OutOfMemoryError Leading To IndexShardMissingException

Hi,

I am experiencing OutOfMemoryErrors on nodes in our ElasticSearch cluster
once the collective size of our indexes grows to a certain point.

We are running the following software:
ES 0.19.10
CentOS release 6.2
Oracle JVM 1.6.0_33

JVM settings:
wrapper.java.additional.3=-Xss256k
wrapper.java.additional.4=-XX:+UseParNewGC
wrapper.java.additional.5=-XX:+UseConcMarkSweepGC
wrapper.java.additional.6=-XX:CMSInitiatingOccupancyFraction=75
wrapper.java.additional.7=-XX:+UseCMSInitiatingOccupancyOnly

Our cluster consists of 6 nodes with the following configuration:
24GB system memory
12GB JVM heap

Currently we are rolling weekly indexes with the following settings:

  • index.cache.field.expire: 10m
  • index.refresh_interval: 60s
  • index.number_of_replicas: 1
  • index.cache.field.max_size: 50000
  • index.number_of_shards: 5
  • index.routing.allocation.total_shards_per_node: 2
  • index.cache.field.type: soft

We index ~100-300 docs/sec.

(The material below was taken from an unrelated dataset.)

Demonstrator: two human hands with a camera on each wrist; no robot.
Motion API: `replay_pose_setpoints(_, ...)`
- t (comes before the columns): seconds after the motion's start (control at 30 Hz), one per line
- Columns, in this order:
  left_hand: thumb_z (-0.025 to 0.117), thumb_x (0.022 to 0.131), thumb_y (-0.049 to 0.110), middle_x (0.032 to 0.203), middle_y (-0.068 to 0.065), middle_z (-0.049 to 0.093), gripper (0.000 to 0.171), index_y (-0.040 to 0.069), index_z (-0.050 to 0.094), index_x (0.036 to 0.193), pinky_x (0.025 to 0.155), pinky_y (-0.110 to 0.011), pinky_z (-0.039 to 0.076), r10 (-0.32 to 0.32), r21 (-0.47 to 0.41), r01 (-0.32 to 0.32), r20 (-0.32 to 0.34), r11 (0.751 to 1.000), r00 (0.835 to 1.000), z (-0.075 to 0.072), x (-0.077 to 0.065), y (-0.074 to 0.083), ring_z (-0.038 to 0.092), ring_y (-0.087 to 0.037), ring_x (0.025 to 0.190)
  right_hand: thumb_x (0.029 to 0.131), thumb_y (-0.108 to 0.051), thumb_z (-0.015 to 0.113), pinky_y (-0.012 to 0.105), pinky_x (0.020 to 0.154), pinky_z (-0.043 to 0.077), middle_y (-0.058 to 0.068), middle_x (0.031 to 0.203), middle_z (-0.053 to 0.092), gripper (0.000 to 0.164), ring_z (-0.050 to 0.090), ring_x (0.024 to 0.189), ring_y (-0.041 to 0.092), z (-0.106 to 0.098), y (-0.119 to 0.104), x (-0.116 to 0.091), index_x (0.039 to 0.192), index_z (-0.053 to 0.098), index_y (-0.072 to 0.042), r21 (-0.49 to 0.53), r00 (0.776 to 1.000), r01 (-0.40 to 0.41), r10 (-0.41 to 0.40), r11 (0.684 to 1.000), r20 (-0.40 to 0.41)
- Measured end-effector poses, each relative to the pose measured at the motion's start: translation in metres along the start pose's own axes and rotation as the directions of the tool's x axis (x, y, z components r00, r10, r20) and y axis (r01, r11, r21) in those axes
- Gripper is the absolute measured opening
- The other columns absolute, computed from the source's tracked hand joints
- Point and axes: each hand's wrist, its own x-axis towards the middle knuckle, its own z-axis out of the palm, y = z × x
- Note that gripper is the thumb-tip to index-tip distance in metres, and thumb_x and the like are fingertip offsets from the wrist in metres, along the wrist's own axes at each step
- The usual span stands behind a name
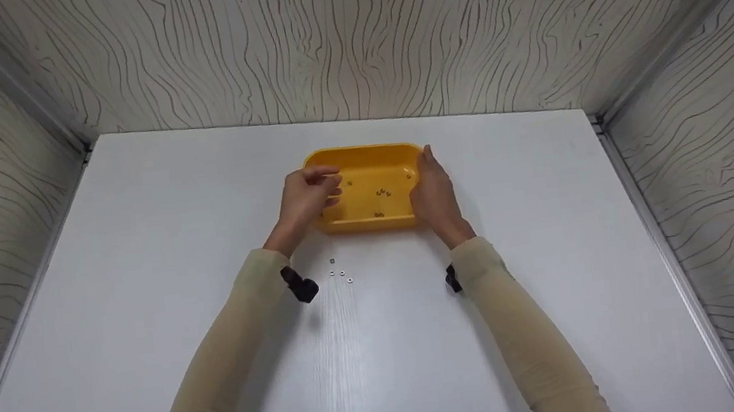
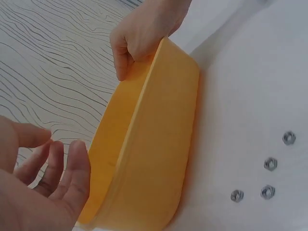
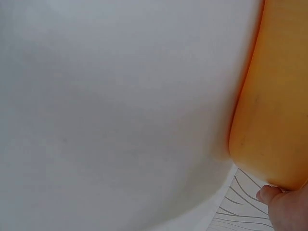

In one week our index sizes are ~95M documents
with overall index sizes around 1.3 GB. We are currently using templates to
control index settings when new indexes are created. We had accumulated 3
indexes and were in the process of rolling to the fourth when the OOMEs
happened. By the time we caught the problem and did a cluster restart both
the new index and one we had rolled from had shards which were corrupt and
could not be allocated on the cluster.

My questions are as follows

  • Are there JVM/kernel settings that could help prevent OOMEs such as this
    by perhaps being more aggressive at garbage collection?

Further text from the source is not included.